Major music labels who have taken a blow from shrinking CD sales are diversifying their business portfolio hoping to boost profits.
Typically Major Corporations focus on the core business. The Core business for major music labels is the CD. But since the CD has fallen, major labels like Universal Music and Warner Music Group announced investments in companies specializing in artist management or Web networking.
Major record companies have traditionally acted like venture capital firms by seeking out unknown talent, taking a risk in developing artists. If an artist has a HIT album, the record company can usually make a profit through CD sales. If the artist flops — no dice.
Although the record company cultivates the artist they make no money from the artist’s touring, personal appearances, advertising and merchandising.

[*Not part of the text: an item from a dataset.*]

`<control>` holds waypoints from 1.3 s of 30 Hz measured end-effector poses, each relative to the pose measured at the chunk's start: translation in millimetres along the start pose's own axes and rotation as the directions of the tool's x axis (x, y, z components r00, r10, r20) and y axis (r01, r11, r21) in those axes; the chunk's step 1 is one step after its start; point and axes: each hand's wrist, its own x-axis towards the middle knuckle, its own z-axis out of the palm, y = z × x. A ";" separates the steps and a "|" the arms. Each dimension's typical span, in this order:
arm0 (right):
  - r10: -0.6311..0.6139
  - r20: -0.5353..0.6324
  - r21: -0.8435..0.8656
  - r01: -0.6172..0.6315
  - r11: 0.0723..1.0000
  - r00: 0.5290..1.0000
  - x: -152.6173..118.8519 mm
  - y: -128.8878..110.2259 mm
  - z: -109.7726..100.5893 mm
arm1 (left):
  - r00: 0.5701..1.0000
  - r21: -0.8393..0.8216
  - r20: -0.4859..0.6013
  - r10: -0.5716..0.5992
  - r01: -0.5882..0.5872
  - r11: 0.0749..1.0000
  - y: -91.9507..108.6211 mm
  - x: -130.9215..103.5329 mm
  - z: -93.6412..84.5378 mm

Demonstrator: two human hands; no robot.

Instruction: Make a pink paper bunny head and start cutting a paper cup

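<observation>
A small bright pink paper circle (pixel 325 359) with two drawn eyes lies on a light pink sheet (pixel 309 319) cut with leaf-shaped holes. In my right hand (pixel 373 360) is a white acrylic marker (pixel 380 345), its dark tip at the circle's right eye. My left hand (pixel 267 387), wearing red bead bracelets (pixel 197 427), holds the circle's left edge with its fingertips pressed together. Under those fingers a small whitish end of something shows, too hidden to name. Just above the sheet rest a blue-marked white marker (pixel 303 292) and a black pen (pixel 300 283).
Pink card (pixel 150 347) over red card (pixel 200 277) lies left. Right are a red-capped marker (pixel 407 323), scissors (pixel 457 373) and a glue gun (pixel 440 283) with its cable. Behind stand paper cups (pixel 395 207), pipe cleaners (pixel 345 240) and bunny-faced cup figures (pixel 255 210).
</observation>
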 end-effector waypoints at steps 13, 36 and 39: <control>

With that said — Warner Music has invested around $110 million in the artist management company Front Line Management, whose clients include Jimmy Buffet, Neil Diamond and Christina Aguilera. Warner also has formed a joint venture called Brand Asset Group with Violator Management whose clients include rapper 50 Cent.
Universal Music has taken a stake in Loud.com, a hip-hop social networking site which offers competitions to win cash and recording contracts. The deal follows an $88 million deal by Universal to buy British management and merchandising firm Sanctuary, whose artists include James Blunt and Elton John.
There is no doubt that major music labels need to broaden their business to offset the decline in CD sales. But major corporations who choose to stray beyond their CORE business must be cautious.
Are labels familiar with artist personal management? How will they work with NEW and OLD talent? what will the percentages look like?
Although the road map in question, at least the future of music is in progress.(Reuters)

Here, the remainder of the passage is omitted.